What is being asked ▸ Each entry below should be printed exactly, with every image left out.
------------------------------------------------
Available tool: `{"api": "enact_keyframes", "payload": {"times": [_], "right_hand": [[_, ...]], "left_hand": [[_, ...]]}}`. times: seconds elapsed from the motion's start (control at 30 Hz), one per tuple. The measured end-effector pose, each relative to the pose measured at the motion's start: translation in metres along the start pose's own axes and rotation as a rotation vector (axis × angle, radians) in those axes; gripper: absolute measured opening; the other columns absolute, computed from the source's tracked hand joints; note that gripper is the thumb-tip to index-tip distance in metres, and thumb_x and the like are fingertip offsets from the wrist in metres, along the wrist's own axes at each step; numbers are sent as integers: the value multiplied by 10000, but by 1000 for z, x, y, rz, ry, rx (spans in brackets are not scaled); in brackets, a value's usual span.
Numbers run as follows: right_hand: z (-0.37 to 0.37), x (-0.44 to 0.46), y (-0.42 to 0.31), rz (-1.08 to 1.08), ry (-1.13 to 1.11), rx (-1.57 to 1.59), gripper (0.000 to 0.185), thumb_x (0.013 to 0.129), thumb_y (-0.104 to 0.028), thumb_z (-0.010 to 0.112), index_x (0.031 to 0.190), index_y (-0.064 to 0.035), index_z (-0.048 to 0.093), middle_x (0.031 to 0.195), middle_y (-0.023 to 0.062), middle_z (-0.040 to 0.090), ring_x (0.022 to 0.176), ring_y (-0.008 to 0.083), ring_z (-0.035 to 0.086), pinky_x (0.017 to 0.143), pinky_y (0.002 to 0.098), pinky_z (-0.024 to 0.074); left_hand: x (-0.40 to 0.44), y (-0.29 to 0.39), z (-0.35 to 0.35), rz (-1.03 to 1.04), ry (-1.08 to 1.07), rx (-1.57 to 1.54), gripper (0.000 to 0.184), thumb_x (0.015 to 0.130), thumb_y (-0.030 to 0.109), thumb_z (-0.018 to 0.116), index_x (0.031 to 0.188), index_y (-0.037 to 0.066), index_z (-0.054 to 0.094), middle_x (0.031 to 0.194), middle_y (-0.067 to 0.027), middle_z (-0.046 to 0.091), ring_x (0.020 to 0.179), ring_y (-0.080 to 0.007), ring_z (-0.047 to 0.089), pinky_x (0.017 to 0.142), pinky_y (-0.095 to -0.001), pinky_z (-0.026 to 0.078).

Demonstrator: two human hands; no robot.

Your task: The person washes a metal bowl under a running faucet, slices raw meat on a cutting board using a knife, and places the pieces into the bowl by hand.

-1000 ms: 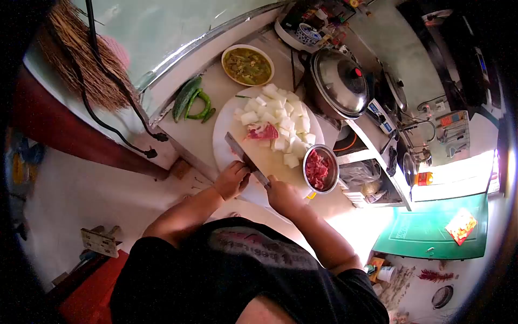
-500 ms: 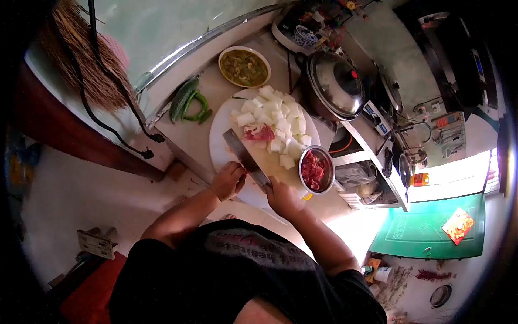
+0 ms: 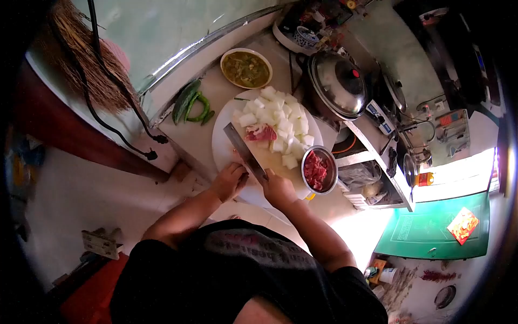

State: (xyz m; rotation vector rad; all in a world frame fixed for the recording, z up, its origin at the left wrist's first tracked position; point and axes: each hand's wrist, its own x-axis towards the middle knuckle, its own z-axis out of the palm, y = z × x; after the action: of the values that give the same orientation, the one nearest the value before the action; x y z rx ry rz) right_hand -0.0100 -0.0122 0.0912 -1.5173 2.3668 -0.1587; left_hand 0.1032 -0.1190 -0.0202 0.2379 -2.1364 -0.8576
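My right hand [image 3: 279, 190] grips the handle of a cleaver [image 3: 245, 151], whose broad blade slants up and left across a round white cutting board [image 3: 222, 143]. Beside the blade, the curled fingers of my left hand [image 3: 229, 181] press on the board's near edge. What lies under those fingers is hidden. Beyond the blade is a chunk of red and white meat [image 3: 261, 133], against a heap of white vegetable cubes [image 3: 280, 116]. A metal bowl [image 3: 335, 171] holding cut red meat [image 3: 317, 170] stands at the board's right edge.
Green peppers [image 3: 200, 108] and a dark green cucumber-like vegetable [image 3: 184, 101] lie left of the board. Behind it stands a bowl of greenish food [image 3: 246, 68]. A large lidded pot [image 3: 337, 83] is at the back right. Black cables [image 3: 116, 129] hang at left.
The cleaver has shifted slightly, its handle end a little farther from me and leftward on the board. My left hand keeps its place beside the blade. The whole view has shifted slightly.
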Motion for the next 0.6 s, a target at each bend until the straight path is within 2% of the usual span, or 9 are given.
{"api": "enact_keyframes", "payload": {"times": [0.17,0.33,0.6], "right_hand": [[-17,-18,-8,-19,-97,-26,174,854,-199,427,938,-48,447,675,201,591,619,384,590,568,472,473],[-4,-4,-5,23,-172,2,168,850,-180,422,935,-39,451,697,216,592,638,397,588,581,490,462],[10,18,-2,-30,-42,105,198,847,-194,420,954,-32,454,715,217,582,652,408,573,596,485,468]], "left_hand": [[-8,-7,8,2,46,2,206,688,6,603,869,22,506,868,-148,511,849,-328,500,750,-392,433],[-10,-11,7,18,-12,47,204,690,15,609,863,22,501,877,-153,510,857,-331,501,752,-391,436],[-3,-5,-4,24,-73,31,210,679,13,616,856,24,504,877,-149,514,845,-330,506,737,-374,444]]}}
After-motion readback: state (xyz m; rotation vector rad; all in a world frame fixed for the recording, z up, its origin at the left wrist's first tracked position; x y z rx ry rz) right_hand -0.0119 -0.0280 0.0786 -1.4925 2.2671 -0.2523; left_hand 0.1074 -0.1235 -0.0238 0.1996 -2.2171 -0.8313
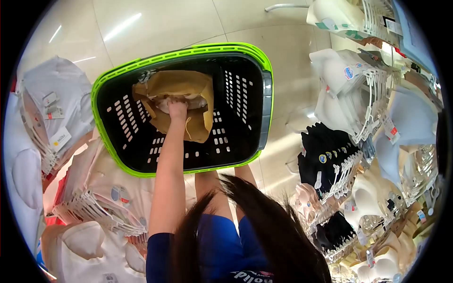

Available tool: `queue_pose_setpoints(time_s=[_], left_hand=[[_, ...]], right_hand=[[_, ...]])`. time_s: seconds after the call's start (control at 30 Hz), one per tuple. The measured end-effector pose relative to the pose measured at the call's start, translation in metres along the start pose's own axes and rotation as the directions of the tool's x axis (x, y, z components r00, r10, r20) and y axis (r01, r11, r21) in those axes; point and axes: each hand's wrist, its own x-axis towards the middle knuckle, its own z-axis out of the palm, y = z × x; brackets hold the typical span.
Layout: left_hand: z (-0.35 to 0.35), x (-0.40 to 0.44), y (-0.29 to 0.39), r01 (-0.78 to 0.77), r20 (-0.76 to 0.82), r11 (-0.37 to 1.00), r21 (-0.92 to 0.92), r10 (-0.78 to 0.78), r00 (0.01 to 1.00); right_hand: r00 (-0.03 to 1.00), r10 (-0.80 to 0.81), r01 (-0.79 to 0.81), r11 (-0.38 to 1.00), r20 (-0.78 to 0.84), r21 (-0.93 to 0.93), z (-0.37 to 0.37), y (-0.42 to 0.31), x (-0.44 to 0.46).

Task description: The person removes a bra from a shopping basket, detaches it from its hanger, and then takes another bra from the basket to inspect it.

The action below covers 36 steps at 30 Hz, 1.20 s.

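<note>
My left hand reaches down into the mouth of a brown bag. Its fingers are curled against a whitish, soft-looking item inside, whose kind I cannot make out. The bag lies within a black shopping basket that has a bright green rim and slotted walls. A thin cord hangs at the bag's lower edge. My right hand is out of view.
Racks of hanging bras and underwear stand on both sides, with white garments at left and black ones at right. Pale floor tiles lie beyond the basket. Dark hair hangs across the lower view.
</note>
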Motion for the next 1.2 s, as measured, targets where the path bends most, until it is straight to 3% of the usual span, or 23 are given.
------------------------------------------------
Exercise output ▸
Available tool: `{"api": "enact_keyframes", "payload": {"times": [_], "right_hand": [[_, ...]], "left_hand": [[_, ...]]}}`. times: seconds elapsed from the motion's start (control at 30 Hz), one per tuple. The measured end-effector pose, each relative to the pose measured at the motion's start: translation in metres along the start pose's own axes and rotation as a rotation vector (axis × angle, radians) in those axes; gripper: absolute measured opening; the other columns absolute, computed from the source's tracked hand joints; note that gripper is the thumb-tip to index-tip distance in metres, and thumb_x and the like are fingertip offsets from the wrist in metres, along the wrist's own axes at each step; numbers are sent as integers: the value multiplied by 10000, but by 1000 for z, x, y, rz, ry, rx (spans in brackets are not scaled); in brackets, a value's usual span.
Numbers run as follows: right_hand: z (-0.37 to 0.37), x (-0.44 to 0.46), y (-0.42 to 0.31), rz (-1.08 to 1.08), ry (-1.13 to 1.11), rx (-1.57 to 1.59), gripper (0.000 to 0.185), thumb_x (0.013 to 0.129), thumb_y (-0.104 to 0.028), thumb_z (-0.010 to 0.112), index_x (0.031 to 0.190), index_y (-0.064 to 0.035), index_z (-0.048 to 0.093), middle_x (0.031 to 0.195), middle_y (-0.023 to 0.062), middle_z (-0.040 to 0.090), ring_x (0.022 to 0.176), ring_y (-0.008 to 0.083), ring_z (-0.035 to 0.086), pinky_x (0.017 to 0.143), pinky_y (0.002 to 0.098), pinky_z (-0.024 to 0.074); left_hand: x (-0.40 to 0.44), y (-0.29 to 0.39), z (-0.35 to 0.35), rz (-1.03 to 1.04), ry (-1.08 to 1.07), rx (-1.57 to 1.54), gripper (0.000 to 0.184), thumb_x (0.015 to 0.130), thumb_y (-0.030 to 0.109), thumb_z (-0.018 to 0.116), index_x (0.031 to 0.188), index_y (-0.037 to 0.066), index_z (-0.054 to 0.094), middle_x (0.031 to 0.194), middle_y (-0.067 to 0.027), middle_z (-0.046 to 0.091), ring_x (0.020 to 0.179), ring_y (-0.080 to 0.007), ring_z (-0.047 to 0.089), pinky_x (0.017 to 0.142), pinky_y (-0.095 to -0.001), pinky_z (-0.026 to 0.078).

Demonstrator: two human hands; no robot.

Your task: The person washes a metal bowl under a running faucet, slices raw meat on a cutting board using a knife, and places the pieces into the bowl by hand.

-1000 ms: 
-500 ms: 
+0 ms: 

State: (xyz m; rotation vector rad; all in a world frame fixed for the recording, z up, its origin at the left wrist's first tracked position; point and axes: each hand's wrist, its own x-axis towards the middle knuckle, its own z-axis out of the palm, y = z × x; after the action: of the values that give the same orientation, the one nearest the value before the action; x y z rx ry rz) right_hand -0.0100 -0.0122 0.0912 -1.5173 2.3668 -0.1587; left_hand 0.1032 -0.1190 -0.0202 0.2379 -2.1364 -0.8576
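My right hand [image 3: 279, 190] grips the handle of a cleaver [image 3: 245, 151], whose broad blade slants up and left across a round white cutting board [image 3: 222, 143]. Beside the blade, the curled fingers of my left hand [image 3: 229, 181] press on the board's near edge. What lies under those fingers is hidden. Beyond the blade is a chunk of red and white meat [image 3: 261, 133], against a heap of white vegetable cubes [image 3: 280, 116]. A metal bowl [image 3: 335, 171] holding cut red meat [image 3: 317, 170] stands at the board's right edge.
Green peppers [image 3: 200, 108] and a dark green cucumber-like vegetable [image 3: 184, 101] lie left of the board. Behind it stands a bowl of greenish food [image 3: 246, 68]. A large lidded pot [image 3: 337, 83] is at the back right. Black cables [image 3: 116, 129] hang at left.
The cleaver has shifted slightly, its handle end a little farther from me and leftward on the board. My left hand keeps its place beside the blade. The whole view has shifted slightly.
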Motion for the next 0.6 s, a target at each bend until the straight path is within 2% of the usual span, or 9 are given.
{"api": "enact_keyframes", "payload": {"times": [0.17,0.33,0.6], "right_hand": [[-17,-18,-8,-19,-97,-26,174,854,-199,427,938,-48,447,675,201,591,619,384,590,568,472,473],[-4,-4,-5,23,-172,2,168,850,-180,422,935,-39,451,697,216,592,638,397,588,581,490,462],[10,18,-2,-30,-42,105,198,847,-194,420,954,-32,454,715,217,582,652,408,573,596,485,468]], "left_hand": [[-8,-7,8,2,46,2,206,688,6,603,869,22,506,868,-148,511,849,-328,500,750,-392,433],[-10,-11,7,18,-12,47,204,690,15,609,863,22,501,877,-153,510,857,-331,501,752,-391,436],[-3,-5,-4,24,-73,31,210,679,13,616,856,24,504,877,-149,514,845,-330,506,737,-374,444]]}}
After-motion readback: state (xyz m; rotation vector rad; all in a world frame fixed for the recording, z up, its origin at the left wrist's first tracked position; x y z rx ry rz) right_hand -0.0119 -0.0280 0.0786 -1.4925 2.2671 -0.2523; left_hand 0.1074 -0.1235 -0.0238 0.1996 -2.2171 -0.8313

Available tool: `queue_pose_setpoints(time_s=[_], left_hand=[[_, ...]], right_hand=[[_, ...]])`. time_s: seconds after the call's start (control at 30 Hz), one per tuple. The measured end-effector pose relative to the pose measured at the call's start, translation in metres along the start pose's own axes and rotation as the directions of the tool's x axis (x, y, z components r00, r10, r20) and y axis (r01, r11, r21) in those axes; point and axes: each hand's wrist, its own x-axis towards the middle knuckle, its own z-axis out of the palm, y = z × x; brackets hold the typical span.
Layout: left_hand: z (-0.35 to 0.35), x (-0.40 to 0.44), y (-0.29 to 0.39), r01 (-0.78 to 0.77), r20 (-0.76 to 0.82), r11 (-0.37 to 1.00), r21 (-0.92 to 0.92), r10 (-0.78 to 0.78), r00 (0.01 to 1.00); right_hand: r00 (-0.03 to 1.00), r10 (-0.80 to 0.81), r01 (-0.79 to 0.81), r11 (-0.38 to 1.00), r20 (-0.78 to 0.84), r21 (-0.93 to 0.93), z (-0.37 to 0.37), y (-0.42 to 0.31), x (-0.44 to 0.46).

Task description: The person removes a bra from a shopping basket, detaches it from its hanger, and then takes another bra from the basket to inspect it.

The action below covers 36 steps at 30 Hz, 1.20 s.

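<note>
My left hand reaches down into the mouth of a brown bag. Its fingers are curled against a whitish, soft-looking item inside, whose kind I cannot make out. The bag lies within a black shopping basket that has a bright green rim and slotted walls. A thin cord hangs at the bag's lower edge. My right hand is out of view.
Racks of hanging bras and underwear stand on both sides, with white garments at left and black ones at right. Pale floor tiles lie beyond the basket. Dark hair hangs across the lower view.
</note>
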Motion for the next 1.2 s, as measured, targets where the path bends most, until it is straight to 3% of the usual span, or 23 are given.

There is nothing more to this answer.